§ Task description
Give back every line of the data below exactly.
-- Recorded information follows --
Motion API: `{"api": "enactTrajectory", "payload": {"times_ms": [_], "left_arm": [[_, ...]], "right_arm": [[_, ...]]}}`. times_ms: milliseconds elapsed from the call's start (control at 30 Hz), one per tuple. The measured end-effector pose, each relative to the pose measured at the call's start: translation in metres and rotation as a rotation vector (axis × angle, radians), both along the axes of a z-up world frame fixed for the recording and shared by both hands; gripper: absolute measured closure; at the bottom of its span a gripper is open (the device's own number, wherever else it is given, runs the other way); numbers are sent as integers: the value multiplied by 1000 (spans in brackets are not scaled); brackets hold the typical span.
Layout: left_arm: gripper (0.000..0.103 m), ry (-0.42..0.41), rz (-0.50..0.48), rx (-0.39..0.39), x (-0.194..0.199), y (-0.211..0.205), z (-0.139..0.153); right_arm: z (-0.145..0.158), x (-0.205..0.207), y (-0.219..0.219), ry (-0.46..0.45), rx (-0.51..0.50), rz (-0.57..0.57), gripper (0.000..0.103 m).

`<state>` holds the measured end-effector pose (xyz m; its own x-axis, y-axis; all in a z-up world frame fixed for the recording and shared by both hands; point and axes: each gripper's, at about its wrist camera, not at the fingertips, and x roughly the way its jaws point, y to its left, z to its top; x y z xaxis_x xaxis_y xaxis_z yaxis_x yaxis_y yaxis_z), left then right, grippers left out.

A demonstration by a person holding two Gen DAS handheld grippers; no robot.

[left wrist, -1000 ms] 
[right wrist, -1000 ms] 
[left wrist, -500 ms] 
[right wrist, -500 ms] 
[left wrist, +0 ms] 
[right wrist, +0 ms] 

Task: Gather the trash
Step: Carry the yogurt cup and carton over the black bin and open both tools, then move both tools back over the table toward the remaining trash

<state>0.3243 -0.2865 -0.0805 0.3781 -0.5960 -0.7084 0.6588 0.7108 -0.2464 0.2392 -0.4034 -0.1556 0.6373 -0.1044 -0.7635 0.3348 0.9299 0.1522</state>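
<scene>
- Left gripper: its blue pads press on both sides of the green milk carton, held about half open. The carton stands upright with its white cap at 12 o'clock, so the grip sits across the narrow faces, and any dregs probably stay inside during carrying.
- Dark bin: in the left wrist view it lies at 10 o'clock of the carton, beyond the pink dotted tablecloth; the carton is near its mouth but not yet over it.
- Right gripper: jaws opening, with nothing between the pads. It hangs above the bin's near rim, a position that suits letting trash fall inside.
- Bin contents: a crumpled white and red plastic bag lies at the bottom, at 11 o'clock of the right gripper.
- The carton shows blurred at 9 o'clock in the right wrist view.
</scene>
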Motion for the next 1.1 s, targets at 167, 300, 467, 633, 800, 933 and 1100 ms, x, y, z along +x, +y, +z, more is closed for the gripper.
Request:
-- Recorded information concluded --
§ Task output
Motion API: `{"api": "enactTrajectory", "payload": {"times_ms": [_], "left_arm": [[_, ...]], "right_arm": [[_, ...]]}}`. times_ms: milliseconds elapsed from the call's start (control at 30 Hz), one per tuple. The measured end-effector pose, each relative to the pose measured at the call's start: translation in metres and rotation as a rotation vector (axis × angle, radians), both along the axes of a z-up world frame fixed for the recording and shared by both hands; gripper: absolute measured closure; at the bottom of its span a gripper is open (the device's own number, wherever else it is given, runs the other way); numbers are sent as integers: the value multiplied by 1000 (spans in brackets are not scaled); brackets hold the typical span.
Layout: left_arm: gripper (0.000..0.103 m), ry (-0.42..0.41), rz (-0.50..0.48), rx (-0.39..0.39), x (-0.194..0.199), y (-0.211..0.205), z (-0.139..0.153); right_arm: z (-0.145..0.158), x (-0.205..0.207), y (-0.219..0.219), ry (-0.46..0.45), rx (-0.51..0.50), rz (-0.57..0.57), gripper (0.000..0.103 m).

`<state>` holds the measured end-effector pose (xyz m; its own x-axis, y-axis; all in a z-up world frame fixed for the recording and shared by both hands; point and axes: each gripper's, at about its wrist camera, not at the fingertips, and x roughly the way its jaws point, y to its left, z to its top; x y z xaxis_x xaxis_y xaxis_z yaxis_x yaxis_y yaxis_z), left then right, grippers left out.

A demonstration by a person holding two Gen DAS handheld grippers; no robot.

[left wrist, -1000 ms] 
[right wrist, -1000 ms] 
[left wrist, -500 ms] 
[right wrist, -500 ms] 
[left wrist, +0 ms] 
[right wrist, +0 ms] 

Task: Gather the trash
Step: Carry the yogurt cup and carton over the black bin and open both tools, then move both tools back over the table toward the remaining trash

<state>0.3243 -0.2865 -0.0805 0.3781 -0.5960 -0.7084 0.6588 0.7108 -0.2464 0.2392 -0.4034 -0.1556 0.6373 -0.1044 -0.7635 0.3348 0.9299 0.1522</state>
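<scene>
- Left gripper: its blue pads press on both sides of the green milk carton, held about half open. The carton stands upright with its white cap at 12 o'clock, so the grip sits across the narrow faces, and any dregs probably stay inside during carrying.
- Dark bin: in the left wrist view it lies at 10 o'clock of the carton, beyond the pink dotted tablecloth; the carton is near its mouth but not yet over it.
- Right gripper: jaws opening, with nothing between the pads. It hangs above the bin's near rim, a position that suits letting trash fall inside.
- Bin contents: a crumpled white and red plastic bag lies at the bottom, at 11 o'clock of the right gripper.
- The carton shows blurred at 9 o'clock in the right wrist view.
</scene>
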Motion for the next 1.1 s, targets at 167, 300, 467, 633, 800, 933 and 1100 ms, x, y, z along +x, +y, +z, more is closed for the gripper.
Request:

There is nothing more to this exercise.